In my day a basketball net would last until the weather got to it or too many shots went thru it because few could jump high enough to touch it, much less hang on it. Today elementary kids can jam! And without the help of a trampoline, which I always required. Yeah, those peach baskets were replaced by the ubiquitous steel rims you see on the sides of garages and trees that have become a part of the American landscape.
In recent years the sport has gained in popularity worldwide. Girls play it and some very well and when done right, it's reasonably safe and pretty practical for staying in shape and compared to most sports, it's pretty age friendly.
"Take tennis," my friend said. So I did. Man that is a brutal sport! It's played under the sun on black asphalt, unforgiving concrete, dusty clay or steaming grass. The only thing that can bring down the temperature is rain but if you're blessed with rain you have to quit. I frequently prayed for it.
If you and I play tennis, you hit the ball to me. Now my job is to run to where you hit it and hit it back. That's it. Sounds simple enough. But that whole process repeated hundreds of times over several hours, on any of those unforgiving surfaces can be hard on a body. It's all further complicated by the speed of the ball and it's location because your opponents job is to make you put as many miles on your old body as possible! So they try their best to hit it where you aren't! That initial exchange also reveals another inherent problem with tennis.

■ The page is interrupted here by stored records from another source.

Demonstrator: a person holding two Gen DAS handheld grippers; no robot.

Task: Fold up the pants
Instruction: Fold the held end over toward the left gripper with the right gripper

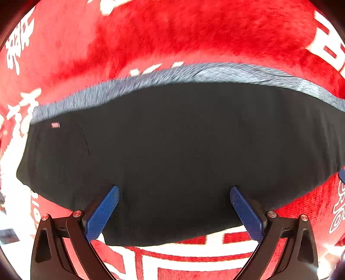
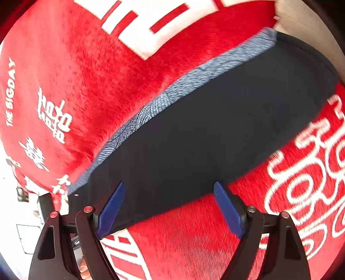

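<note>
The black pants point(image 1: 172, 150) lie flat and folded on a red blanket, with a grey-blue patterned layer point(image 1: 215, 73) showing along their far edge. A small red tag point(image 1: 55, 125) sits near their left end. My left gripper point(image 1: 174, 189) is open and empty, its blue pads just above the pants' near edge. In the right wrist view the pants point(image 2: 204, 133) run diagonally, grey-blue strip point(image 2: 183, 86) on the far side. My right gripper point(image 2: 169, 185) is open and empty over the pants' near edge.
The red plush blanket point(image 1: 194, 32) with white lettering covers the surface around the pants; it also shows in the right wrist view point(image 2: 75, 75). A beige surface point(image 2: 301, 19) lies beyond the blanket at upper right. A white floor area point(image 2: 13, 193) shows at the left.
</note>
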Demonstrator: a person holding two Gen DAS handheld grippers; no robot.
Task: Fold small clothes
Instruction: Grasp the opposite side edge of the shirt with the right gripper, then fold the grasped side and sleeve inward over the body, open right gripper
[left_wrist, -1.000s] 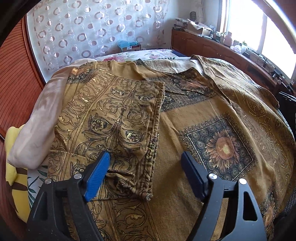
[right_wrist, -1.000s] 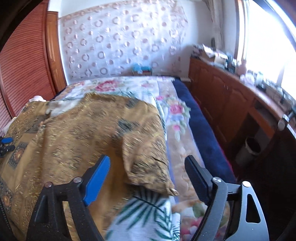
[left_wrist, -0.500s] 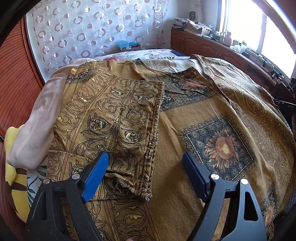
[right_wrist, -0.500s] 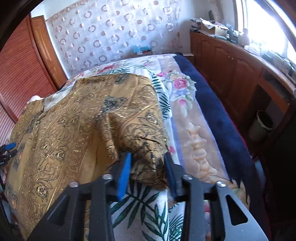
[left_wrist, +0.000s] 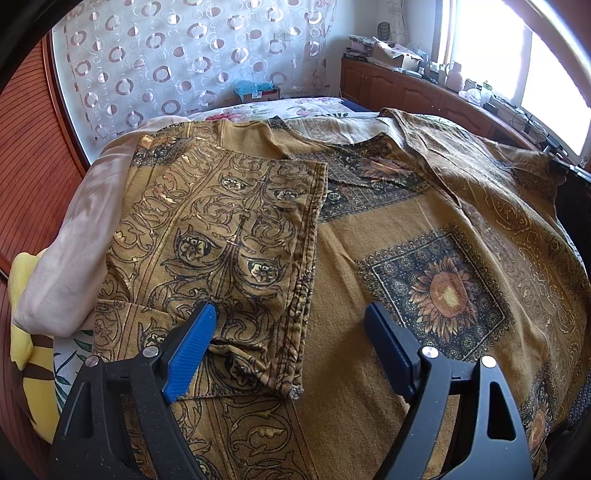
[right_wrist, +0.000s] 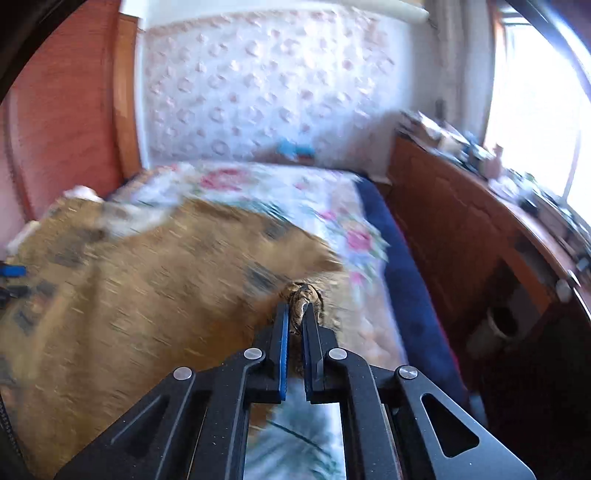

You and your opponent really need to be at least somewhat similarly adept at that hitting the ball back part. I've been on both sides of the net, so to speak. I've played with guys and girls that could turn that firm yellow ball into a weapon of terror. Getting caught near the net by one of these bloodthirsty macho people can cause a person to ball up into a fetal position in front of a few people or a thousand. It's an autonomic and instantaneous response and no one apologizes for it. In fact, for one not to retreat to that head and genital protective position would not be considered normal or smart. That cute fuzzy little ball, when compressed on one side by tightly wound nylon and a muscular madperson, can travel at speeds well over 100 mph! Fast enough to bring your voice up a few octaves. So it's either go fetal or risk having "Wilson" written permanently emblazoned somewhere on you!
I've also played with guys and girls that would only hit the ball successfully back, you know, like over the net and some modest distance beyond it, perhaps once every fifty or a hundred shots. I'm not sure why I tolerated the newbie guys but I'm certain I restrained my feelings for a lady or two because I had interests in them that had nothing to do with tennis. Guess that doesn't just apply to the ladies of tennis because women are more fun to watch doing, well, anything or even nothing. It's a magical thing.
Strong is the man or woman that remains polite when confronted with a severely talent challenged opponent on a tennis court.
In all honesty, in most of my matches, I was the one that had to be tolerated. That didn't stop me from throwing my racket in anger at a missed shot. It is amusing to observe people like me, that obviously suck out there, lose it when they don't make a shot that they couldn't make if they tried it a hundred times!! Those antics, I have learned, are all a part of the game or at least the modern game. You see, it's not entirely my fault because long before I learned the mechanics of the game, I perfected 'the tantrum' by watching McEnroe! The court decorum of the guys of the 50's and 60's like Rod Laver, Stan Smith and Ken Rosewall is considered corny now. But who knows, even big ties came back in style!
But the mechanics of the swing are almost as important as the whining and considerably more difficult to master because when your opponent hits it, it becomes return time. That's where things get tricky. An environmental and biological 'perfect storm' must occur for the rally to really be a rally. The ball, racket, body and arm have to all be in agreement at a perfectly synchronized moment in time, which in my case rarely happens. Even by accident! Particularly if the ball comes to my ...backhand.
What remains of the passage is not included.